Intervista a Giovanni Rezza, direttore del Dipartimento malattie infettive dell'Istituto superiore di sanità
Può essere un 'lupo travestito da agnello', è vero, ma il virus Zika non deve allarmare più di tanto l'Italia e i Paesi temperati. A dirlo a LaPresse è Giovanni Rezza, direttore del Dipartimento malattie infettive dell'Istituto superiore di sanità.
Dottor Rezza, cosa sta accadendo?
Accade che ci troviamo in una situazione in cui esiste un'epidemia in gran parte dell'America latina. Questo implica, certamente, che da noi possano arrivare delle persone infette, ma il numero previsto è molto limitato anche perché la trasmissione è più agevole nelle area tropicali.

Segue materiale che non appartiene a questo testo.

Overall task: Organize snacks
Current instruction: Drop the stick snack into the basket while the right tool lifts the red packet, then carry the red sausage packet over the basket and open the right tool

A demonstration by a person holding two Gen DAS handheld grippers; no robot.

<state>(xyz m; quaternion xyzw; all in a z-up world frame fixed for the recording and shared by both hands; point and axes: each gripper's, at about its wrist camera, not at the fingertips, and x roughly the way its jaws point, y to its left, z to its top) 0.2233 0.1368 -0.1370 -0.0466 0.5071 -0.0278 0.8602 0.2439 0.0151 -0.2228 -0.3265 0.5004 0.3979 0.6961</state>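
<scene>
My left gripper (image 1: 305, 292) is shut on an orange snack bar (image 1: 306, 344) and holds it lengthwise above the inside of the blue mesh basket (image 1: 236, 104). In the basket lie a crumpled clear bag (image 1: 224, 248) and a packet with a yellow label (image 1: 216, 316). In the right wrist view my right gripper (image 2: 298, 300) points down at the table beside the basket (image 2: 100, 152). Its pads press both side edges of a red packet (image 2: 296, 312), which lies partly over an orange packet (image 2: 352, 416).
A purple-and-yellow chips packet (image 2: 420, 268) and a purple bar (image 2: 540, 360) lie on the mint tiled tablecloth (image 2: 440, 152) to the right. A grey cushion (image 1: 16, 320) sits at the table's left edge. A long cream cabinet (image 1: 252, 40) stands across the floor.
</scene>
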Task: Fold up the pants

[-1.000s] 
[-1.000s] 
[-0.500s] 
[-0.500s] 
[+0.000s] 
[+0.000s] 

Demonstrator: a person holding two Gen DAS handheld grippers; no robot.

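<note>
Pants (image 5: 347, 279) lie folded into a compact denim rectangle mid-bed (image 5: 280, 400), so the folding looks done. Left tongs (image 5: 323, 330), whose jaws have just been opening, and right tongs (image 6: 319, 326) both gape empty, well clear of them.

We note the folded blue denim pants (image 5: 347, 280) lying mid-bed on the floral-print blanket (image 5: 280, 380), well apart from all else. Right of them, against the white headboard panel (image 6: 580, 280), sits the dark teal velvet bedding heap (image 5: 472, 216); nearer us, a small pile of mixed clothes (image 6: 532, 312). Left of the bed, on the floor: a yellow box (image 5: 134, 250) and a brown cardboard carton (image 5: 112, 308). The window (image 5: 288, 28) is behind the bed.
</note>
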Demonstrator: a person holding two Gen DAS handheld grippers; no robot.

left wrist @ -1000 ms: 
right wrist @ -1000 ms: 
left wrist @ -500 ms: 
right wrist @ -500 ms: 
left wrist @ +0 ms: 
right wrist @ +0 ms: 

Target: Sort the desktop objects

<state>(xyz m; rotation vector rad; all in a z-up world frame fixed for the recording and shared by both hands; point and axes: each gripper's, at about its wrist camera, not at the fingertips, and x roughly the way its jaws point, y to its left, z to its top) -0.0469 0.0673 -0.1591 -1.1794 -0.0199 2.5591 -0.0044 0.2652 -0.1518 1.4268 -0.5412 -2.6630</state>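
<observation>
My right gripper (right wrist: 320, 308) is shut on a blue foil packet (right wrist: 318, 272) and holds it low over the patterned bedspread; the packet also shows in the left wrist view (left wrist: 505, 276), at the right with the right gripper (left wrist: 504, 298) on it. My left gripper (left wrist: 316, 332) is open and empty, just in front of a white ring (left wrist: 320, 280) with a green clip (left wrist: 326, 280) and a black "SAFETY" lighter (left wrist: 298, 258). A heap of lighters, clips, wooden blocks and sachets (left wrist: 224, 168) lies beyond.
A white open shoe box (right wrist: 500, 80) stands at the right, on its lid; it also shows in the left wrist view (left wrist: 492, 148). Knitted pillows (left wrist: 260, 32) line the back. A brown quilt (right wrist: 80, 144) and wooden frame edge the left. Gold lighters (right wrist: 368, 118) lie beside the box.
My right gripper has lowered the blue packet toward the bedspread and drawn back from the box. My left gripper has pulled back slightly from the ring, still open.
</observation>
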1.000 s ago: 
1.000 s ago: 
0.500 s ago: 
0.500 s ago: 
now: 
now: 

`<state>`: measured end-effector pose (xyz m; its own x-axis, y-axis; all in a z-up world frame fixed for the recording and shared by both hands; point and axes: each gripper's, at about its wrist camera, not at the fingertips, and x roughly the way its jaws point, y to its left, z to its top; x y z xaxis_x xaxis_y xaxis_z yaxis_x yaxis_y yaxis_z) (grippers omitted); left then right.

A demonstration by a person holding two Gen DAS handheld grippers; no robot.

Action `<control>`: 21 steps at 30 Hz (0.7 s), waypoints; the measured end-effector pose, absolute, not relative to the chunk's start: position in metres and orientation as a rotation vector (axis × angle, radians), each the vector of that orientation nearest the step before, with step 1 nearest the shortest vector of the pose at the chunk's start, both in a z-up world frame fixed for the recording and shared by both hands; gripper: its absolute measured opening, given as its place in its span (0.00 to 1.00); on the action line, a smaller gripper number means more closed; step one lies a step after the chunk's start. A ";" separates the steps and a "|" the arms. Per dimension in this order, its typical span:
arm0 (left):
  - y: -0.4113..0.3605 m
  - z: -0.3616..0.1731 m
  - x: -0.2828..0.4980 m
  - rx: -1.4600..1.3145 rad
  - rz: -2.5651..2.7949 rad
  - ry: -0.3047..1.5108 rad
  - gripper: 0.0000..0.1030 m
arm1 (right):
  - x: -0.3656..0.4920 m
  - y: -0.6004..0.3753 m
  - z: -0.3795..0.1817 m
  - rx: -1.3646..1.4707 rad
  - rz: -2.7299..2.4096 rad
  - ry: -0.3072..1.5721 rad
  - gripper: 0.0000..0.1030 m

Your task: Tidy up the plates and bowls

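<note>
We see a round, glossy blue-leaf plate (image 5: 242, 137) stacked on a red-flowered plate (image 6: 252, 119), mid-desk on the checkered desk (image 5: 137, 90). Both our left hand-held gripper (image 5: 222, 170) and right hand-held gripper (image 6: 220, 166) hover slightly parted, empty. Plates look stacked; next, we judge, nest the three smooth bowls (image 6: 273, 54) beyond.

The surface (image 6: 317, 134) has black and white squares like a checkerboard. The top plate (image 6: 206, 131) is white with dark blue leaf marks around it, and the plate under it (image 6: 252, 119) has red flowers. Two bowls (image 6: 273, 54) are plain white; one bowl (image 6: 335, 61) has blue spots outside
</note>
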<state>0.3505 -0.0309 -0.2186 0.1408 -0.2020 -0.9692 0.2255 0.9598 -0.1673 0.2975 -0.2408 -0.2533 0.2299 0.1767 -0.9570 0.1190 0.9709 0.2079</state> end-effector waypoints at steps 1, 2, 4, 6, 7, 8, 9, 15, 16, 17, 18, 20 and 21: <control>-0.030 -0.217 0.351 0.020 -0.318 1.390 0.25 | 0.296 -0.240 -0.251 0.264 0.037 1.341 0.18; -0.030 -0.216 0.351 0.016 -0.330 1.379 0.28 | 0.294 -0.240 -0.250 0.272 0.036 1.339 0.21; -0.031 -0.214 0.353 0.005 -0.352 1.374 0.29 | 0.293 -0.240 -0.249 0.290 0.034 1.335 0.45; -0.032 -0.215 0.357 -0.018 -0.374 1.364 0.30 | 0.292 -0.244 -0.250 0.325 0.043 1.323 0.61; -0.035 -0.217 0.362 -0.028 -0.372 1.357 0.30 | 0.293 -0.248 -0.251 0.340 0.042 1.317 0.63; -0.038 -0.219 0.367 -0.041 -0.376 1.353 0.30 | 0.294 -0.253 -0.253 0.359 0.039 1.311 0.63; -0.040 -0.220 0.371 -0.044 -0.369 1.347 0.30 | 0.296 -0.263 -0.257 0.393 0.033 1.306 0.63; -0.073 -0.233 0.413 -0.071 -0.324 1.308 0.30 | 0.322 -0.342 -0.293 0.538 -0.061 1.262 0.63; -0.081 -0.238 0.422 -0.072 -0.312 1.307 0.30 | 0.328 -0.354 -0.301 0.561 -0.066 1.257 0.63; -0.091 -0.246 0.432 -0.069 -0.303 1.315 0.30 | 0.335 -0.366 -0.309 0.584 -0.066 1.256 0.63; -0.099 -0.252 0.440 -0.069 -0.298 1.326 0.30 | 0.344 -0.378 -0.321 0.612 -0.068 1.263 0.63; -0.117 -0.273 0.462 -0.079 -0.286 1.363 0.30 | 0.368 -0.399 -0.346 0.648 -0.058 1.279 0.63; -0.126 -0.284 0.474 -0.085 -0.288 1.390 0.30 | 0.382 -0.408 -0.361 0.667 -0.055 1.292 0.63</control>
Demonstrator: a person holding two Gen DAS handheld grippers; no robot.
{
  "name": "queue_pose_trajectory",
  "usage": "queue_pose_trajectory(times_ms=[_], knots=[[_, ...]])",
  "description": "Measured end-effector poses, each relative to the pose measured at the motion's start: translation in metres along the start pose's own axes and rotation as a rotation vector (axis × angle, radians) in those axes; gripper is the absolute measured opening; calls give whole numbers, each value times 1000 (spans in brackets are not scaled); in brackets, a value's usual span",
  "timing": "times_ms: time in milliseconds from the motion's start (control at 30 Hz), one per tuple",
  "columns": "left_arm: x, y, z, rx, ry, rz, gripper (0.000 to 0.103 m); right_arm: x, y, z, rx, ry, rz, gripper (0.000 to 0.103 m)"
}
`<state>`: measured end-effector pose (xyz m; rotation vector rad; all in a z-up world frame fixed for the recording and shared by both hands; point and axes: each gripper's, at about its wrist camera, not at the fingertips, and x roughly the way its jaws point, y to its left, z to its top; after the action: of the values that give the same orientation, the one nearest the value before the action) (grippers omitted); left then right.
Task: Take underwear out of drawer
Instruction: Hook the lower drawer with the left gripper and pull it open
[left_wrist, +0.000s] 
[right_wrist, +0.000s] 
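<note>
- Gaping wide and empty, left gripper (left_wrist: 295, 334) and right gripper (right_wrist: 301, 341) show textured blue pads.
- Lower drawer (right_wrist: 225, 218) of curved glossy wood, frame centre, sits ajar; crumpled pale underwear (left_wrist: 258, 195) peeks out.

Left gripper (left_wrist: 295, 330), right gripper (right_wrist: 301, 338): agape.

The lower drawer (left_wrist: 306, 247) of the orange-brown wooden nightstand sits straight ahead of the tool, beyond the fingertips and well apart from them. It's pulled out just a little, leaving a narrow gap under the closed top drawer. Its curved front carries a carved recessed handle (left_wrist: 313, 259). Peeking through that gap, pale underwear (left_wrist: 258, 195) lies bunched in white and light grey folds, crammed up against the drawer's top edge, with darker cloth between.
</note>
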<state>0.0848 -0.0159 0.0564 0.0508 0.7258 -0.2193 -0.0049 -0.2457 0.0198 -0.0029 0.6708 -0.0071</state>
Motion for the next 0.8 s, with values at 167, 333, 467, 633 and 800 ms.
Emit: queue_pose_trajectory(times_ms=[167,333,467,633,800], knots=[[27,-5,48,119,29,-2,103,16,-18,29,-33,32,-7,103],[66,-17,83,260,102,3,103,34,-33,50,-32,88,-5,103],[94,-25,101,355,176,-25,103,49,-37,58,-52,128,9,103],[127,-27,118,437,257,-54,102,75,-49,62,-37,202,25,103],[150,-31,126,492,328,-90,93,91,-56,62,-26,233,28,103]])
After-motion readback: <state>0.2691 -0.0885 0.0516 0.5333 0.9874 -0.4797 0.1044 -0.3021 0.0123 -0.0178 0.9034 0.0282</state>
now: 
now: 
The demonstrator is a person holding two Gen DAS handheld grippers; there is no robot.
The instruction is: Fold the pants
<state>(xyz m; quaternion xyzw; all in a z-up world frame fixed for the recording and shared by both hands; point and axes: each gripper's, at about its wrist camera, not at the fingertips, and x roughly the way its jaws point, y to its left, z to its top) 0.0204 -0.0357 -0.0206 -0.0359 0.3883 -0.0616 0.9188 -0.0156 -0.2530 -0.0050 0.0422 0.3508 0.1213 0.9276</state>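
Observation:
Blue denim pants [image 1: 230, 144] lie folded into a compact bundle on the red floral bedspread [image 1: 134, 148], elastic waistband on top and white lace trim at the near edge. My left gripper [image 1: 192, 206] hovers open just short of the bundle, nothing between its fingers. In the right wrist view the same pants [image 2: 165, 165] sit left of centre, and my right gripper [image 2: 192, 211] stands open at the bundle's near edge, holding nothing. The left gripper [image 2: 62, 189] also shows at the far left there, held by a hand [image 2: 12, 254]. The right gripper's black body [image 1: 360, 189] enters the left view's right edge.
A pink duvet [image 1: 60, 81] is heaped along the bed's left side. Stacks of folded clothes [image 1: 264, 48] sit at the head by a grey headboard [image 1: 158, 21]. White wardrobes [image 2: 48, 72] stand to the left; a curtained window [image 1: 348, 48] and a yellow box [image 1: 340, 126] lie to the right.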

Oggi il ministero della Salute ha avvertito le donne incinta di non fare viaggi nei Paesi a rischio: emergenza eccessiva?
No, non è eccessivo anche perché viaggi così lunghi e stressanti sono comunque sconsigliati in gravidanza. Ma bisogna comunque ricordare che la trasmissione avviene da zanzara a uomo quindi dovrebbe verificarsi che una donna incinta sia punta da una zanzara, che la donna venga infettata e che l'infezioni passi al feto e che alla fine il feto sia affetto da malformazioni.
In Italia che rischi si corrono?
Molto bassi, lo Zika non è malattia grave, la probabilità di avere complicanze è bassissima. Se una donna, in gravidanza, dovesse ammalarsi, prima deve fare le analisi per capire se è affetta, poi forse sarebbe opportuno fare un'ecografia per scongiurare qualsiasi malformazione.
Ma perché questi virus sono arrivato tutti insieme? E perché, per lo Zika, non c'è stata anche una prevenzione?
Perché l'allarme è nato quando è stato evidenziato, in Brasile, un aumento del venti per cento di microcefalie. Nel cervello di questi piccoli è stato scoperto il virus presente anche nel liquido amniotico. Nelle aree tropicali il rischio è altissimo, fuori è molto ridotto.